We Have A Right To Breathe, Your Honor

“I can’t breathe.”

That was what Eric Garner said, and what George Floyd said, and what many more Americans have said when seized and restrained by police.

This is one of the many way police brutality harms our communities and causes them permanent loss. And Restore The Fourth was created to fight governmental intrusion on our bodies and our lives. The quickest way to do that is to end the incessant and reckless claim of “qualified immunity” at the federal level. If police cannot even respect our lives, they’re unlikely to respect our property and privacy.
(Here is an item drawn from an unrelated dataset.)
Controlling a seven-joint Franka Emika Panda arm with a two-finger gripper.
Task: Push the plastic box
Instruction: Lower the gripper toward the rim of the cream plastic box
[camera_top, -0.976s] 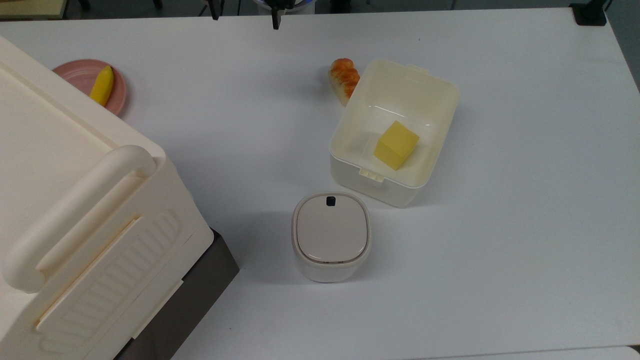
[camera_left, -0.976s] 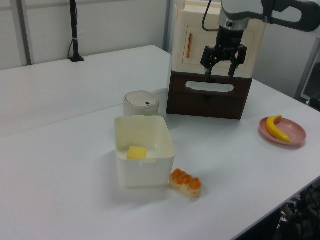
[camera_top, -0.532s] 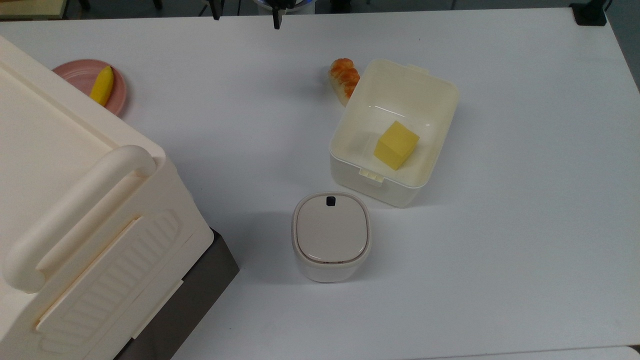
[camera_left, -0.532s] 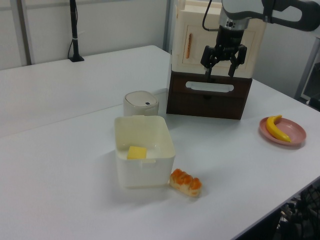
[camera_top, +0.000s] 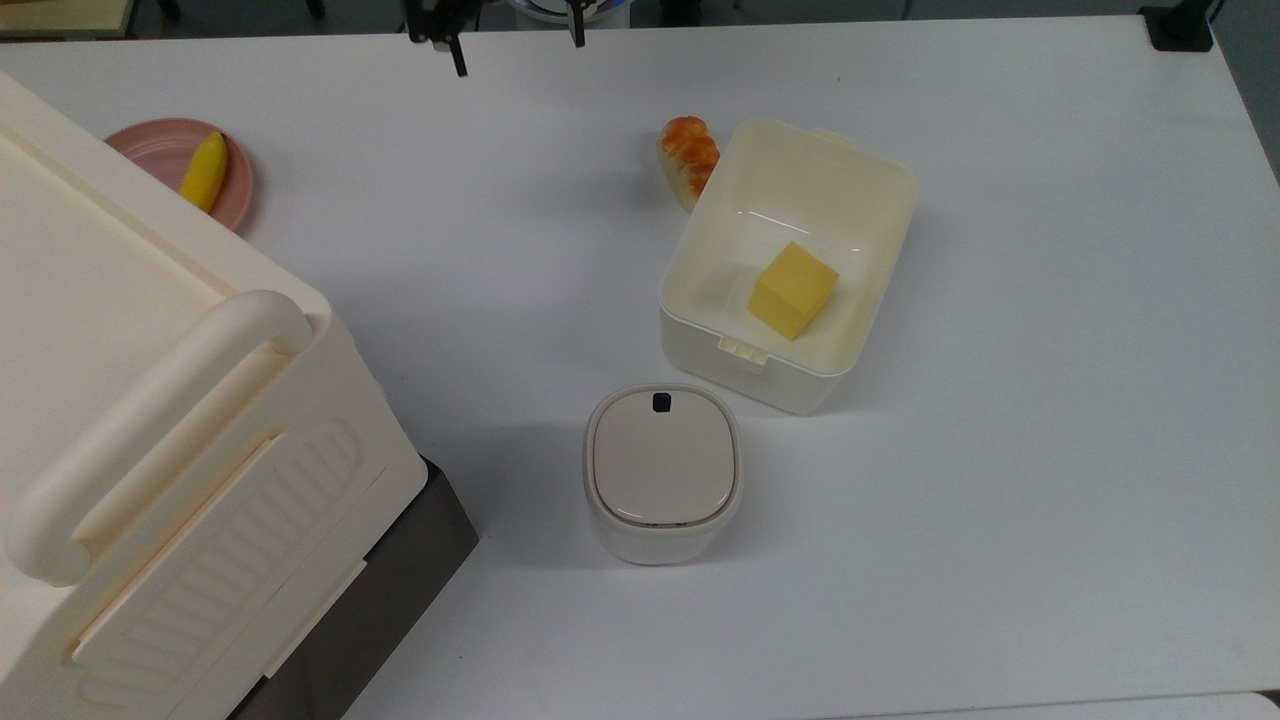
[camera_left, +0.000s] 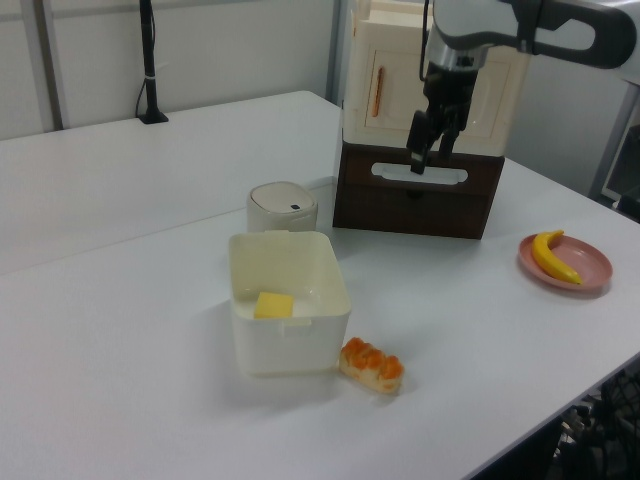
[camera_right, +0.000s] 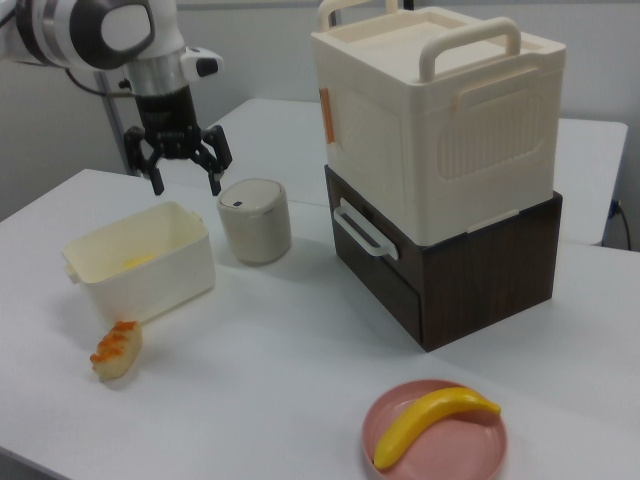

Restore The Fourth has just filed a brief asking the Supreme Court to review the decision in Lombardo v. City of St. Louis. In this case, Mr. Nicholas Gilbert was arrested on “suspicion of trespassing and occupying a condemned building and for failing to appear in court for an outstanding traffic ticket.” After being booked into a cell, Mr. Gilbert began “waving his hands in the air, rattling the bars of his cell, throwing his shoe, bobbing up and down,” and apparently trying to kill himself. Officers entered his cell and tried to subdue him, shackling his limbs, and, according to one officer’s testimony, putting pressure on the “lower or middle part of his torso.” During this, Mr. Gilbert thrashed around, hurting his head; after “fifteen minutes of struggle in the prone position,” Mr. Gilbert died.
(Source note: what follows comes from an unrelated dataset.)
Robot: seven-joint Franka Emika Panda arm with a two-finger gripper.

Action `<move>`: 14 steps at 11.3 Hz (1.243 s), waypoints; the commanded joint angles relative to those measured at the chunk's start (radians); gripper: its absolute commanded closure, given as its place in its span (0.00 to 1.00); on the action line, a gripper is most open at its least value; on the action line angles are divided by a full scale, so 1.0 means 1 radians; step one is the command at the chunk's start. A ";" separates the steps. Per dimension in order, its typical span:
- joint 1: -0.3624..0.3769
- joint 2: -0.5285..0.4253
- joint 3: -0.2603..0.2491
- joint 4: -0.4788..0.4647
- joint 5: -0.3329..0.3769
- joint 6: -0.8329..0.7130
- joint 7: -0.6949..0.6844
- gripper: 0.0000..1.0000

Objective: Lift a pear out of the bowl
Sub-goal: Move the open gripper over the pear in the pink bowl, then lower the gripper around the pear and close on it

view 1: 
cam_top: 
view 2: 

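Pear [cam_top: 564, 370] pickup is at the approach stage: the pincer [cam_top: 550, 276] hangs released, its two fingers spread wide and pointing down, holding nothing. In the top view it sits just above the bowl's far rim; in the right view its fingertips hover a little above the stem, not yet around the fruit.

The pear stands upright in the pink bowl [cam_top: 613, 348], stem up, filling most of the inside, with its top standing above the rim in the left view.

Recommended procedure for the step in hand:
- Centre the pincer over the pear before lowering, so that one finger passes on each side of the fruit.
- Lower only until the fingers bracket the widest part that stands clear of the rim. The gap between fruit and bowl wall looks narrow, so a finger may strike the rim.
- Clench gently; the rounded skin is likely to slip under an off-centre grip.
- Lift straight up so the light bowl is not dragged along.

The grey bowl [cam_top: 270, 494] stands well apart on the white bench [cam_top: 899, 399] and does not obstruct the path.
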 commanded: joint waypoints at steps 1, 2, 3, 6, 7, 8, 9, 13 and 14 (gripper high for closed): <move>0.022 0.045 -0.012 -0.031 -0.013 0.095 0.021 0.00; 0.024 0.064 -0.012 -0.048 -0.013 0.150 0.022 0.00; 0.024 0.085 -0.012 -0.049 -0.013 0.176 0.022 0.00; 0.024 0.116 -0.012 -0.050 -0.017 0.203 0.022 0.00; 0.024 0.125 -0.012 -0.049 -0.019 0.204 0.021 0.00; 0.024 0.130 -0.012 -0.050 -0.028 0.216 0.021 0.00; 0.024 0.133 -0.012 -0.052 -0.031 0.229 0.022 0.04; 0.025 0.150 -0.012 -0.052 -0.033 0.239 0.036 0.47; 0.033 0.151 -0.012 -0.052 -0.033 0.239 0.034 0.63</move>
For needing shelter, and for the meaningless crime of “failure to appear,” he paid with his life. Now the question is whether US law will permit the officers in question to be held accountable. Restore The Fourth argues that the answer should be, Yes.
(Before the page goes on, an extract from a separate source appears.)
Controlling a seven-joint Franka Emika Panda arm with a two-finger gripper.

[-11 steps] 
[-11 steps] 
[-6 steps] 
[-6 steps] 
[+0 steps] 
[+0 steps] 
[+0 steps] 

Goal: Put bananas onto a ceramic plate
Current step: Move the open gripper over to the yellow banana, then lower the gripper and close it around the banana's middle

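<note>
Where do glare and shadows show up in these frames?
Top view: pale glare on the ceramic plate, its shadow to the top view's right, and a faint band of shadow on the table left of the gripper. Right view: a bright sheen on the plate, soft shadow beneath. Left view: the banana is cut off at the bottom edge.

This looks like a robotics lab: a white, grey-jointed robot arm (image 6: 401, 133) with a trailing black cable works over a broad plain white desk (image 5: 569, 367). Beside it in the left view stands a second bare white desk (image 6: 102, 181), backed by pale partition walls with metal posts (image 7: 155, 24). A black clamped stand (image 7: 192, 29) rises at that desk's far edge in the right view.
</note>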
The Eighth Circuit found that the “Officers could have reasonably interpreted” Mr. Gilbert’s struggling in an “attempt to breathe and an attempt to tell the Officers that they were hurting him […] as ongoing resistance”, justifying their use of force, and enabling the Officers to use “qualified immunity” to avoid having them be liable.

The brief submitted by the Officers’ counsel argues that Mr. Gilbert was suicidal, violent, overweight and had heart disease and drugs in his system, and that officers used only “non-lethal physical force” in a “rapidly evolving emergency situation requiring [a] split-second reaction.” Therefore, they argue, there was no Fourth Amendment violation, that qualified immunity was reasonably awarded, and that those who argue otherwise and who note, most uncivilly, similarities to other Black men killed while restrained by police like Mr. Garner or Mr. Floyd, are engaging in “agitprop.”

Our brief argues that a proper originalist understanding of Fourth Amendment rests on an understanding of the common law familiar to the Founders; and that the common law, at least as expressed in Blackstone, necessitates that “Officers may not impose any hardships on pre-trial prisoners beyond those absolutely requisite for confinement only.” In Rex v. Huggins (1790), for example, a jailer was held liable for the death of a prisoner whom he had intentionally placed in an unhealthful space located over a sewer: “If a prisoner by duress of the gaoler [jailer] comes to an untimely end, it is murder. It is not necessary, to make it duress, that there should be actual strokes or wounds.” Rather, “[i]f a man die[s] in prison” and “the [coroner’s] inquisition” finds the jailer’s care brought “the person . . . nearer to death,” it is a “felony.” Apparently, even in 1790, courts were capable of recognizing that “[a] prisoner is not to be punished in gaol [jail], but to be kept safely.”

An analysis of the Fourth Amendment’s original public meaning points us here in the direction of a standard higher than the Eighth Circuit has admitted. We hope that the Supreme Court’s newest Justice will join the other originalist Justices, in recognizing that Mr. Gilbert’s Fourth Amendment rights were indeed violated, in a way so clearly established that the Founders would have had no difficulty recognizing it. That will bring all of us towards real justice.